BMS' Opdivo gets a jump on Keytruda with another early FDA approval

Ready for the lung cancer showdown between Merck & Co.'s ($MRK) Keytruda and Bristol-Myers Squibb's ($BMY) Opdivo? It's here, and way ahead of schedule.

Merck scored FDA approval for Keytruda in lung cancer, right on time in early October, giving the drug a few months to gain ground before Opdivo's expanded lung cancer nod was due. But last week, Opdivo won that new lung cancer indication, pitting the two drugs against each other in squamous and non-squamous non-small cell lung cancer.

As the two applications were making their way through the FDA, analysts were slicing and dicing numbers on disease populations and predicting the labeling language that would define each med's target in lung cancer. Because of the way their individual clinical trials were designed, the thinking was that Keytruda's NSCLC nod would be limited to second-line patients testing positive for PD-L1, and Opdivo's wouldn't.

Those predictions came true, with Keytruda's label sticking to the PD-L1 population, and Opdivo's indication, also in previously treated patients, free of PD-L1 limits. Bigger patient populations mean potential sales are bigger, too--and the FDA's official word gives Bristol-Myers more firepower as it guns for first place in the hot immunotherapy field.

Richard Pazdur

The FDA did note the importance of the PD-L1 biomarker in its release about the new Opdivo approval, as Bernstein analyst Tim Anderson wrote in a Friday investor note. Richard Pazdur, who heads up the FDA's Office of Hematology and Oncology Products, noted that Opdivo delivered an "overall survival benefit in certain non-small cell lung cancer patients," but said "it appears that higher expression of PD-L1 in a patient's tumor predicts those most likely to benefit."

The follow-up questions now are, a., whether influential drug compendia follow the FDA's lead in limiting treatment recommendations for Keytruda and not for Opdivo, and b., whether the biomarker distinction between the two meds disappears when treating newly diagnosed patients.

Anderson figures there's a chance that the compendia could recommend Keytruda use in all patients, regardless of PD-L1 status; those decisions will probably come early next month, he says. As for the first-line versus second-line question, Anderson says both companies' trials are focused specifically on previously untreated patients testing positive for PD-L1.

Along with the Opdivo approval, the FDA cleared a PD-L1 companion diagnostic from Dako.

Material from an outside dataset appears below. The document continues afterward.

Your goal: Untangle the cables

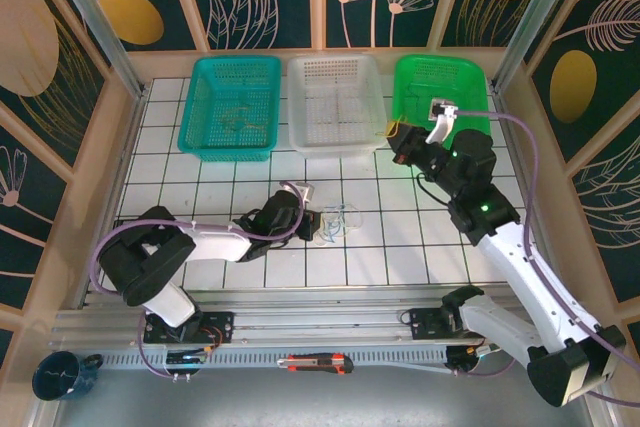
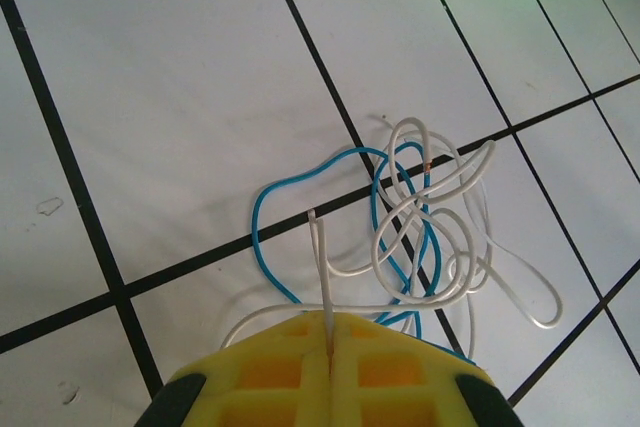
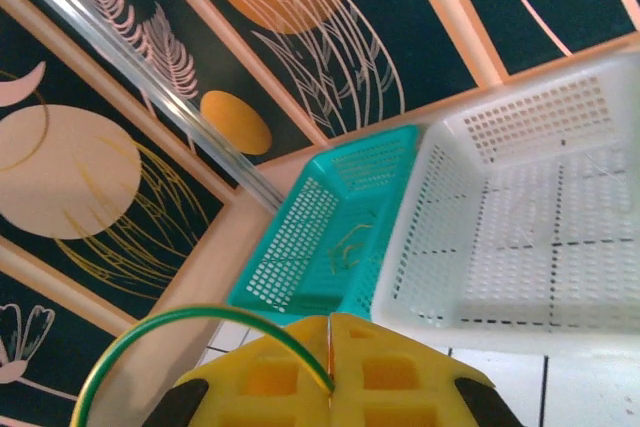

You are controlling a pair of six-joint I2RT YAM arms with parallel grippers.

Opdivo's latest nod--in the non-squamous form of NSCLC--follows in the footsteps of its first lung cancer approval, in the squamous disease type. That FDA green light came in February, several months ahead of its PDUFA date. The agency cited Opdivo's ability to prolong patients' lives as a reason for that early decision.

However the Keytruda-vs.-Opdivo battle shapes up, the two meds could soon have another rival: Roche's ($RHHBY) atezolizumab, which targets PD-L1, rather than PD-1 as the other two do. Though the Swiss drugmaker's entrant carries a $2 billion sales estimate right now--compared with $8.8 billion by 2020 for Opdivo, and $5.5 billion for Keytruda--Roche thinks that PD-L1 target, its data in a broad range of cancers, plus some combination-therapy studies, could give atezolizumab a better shot than analysts realize.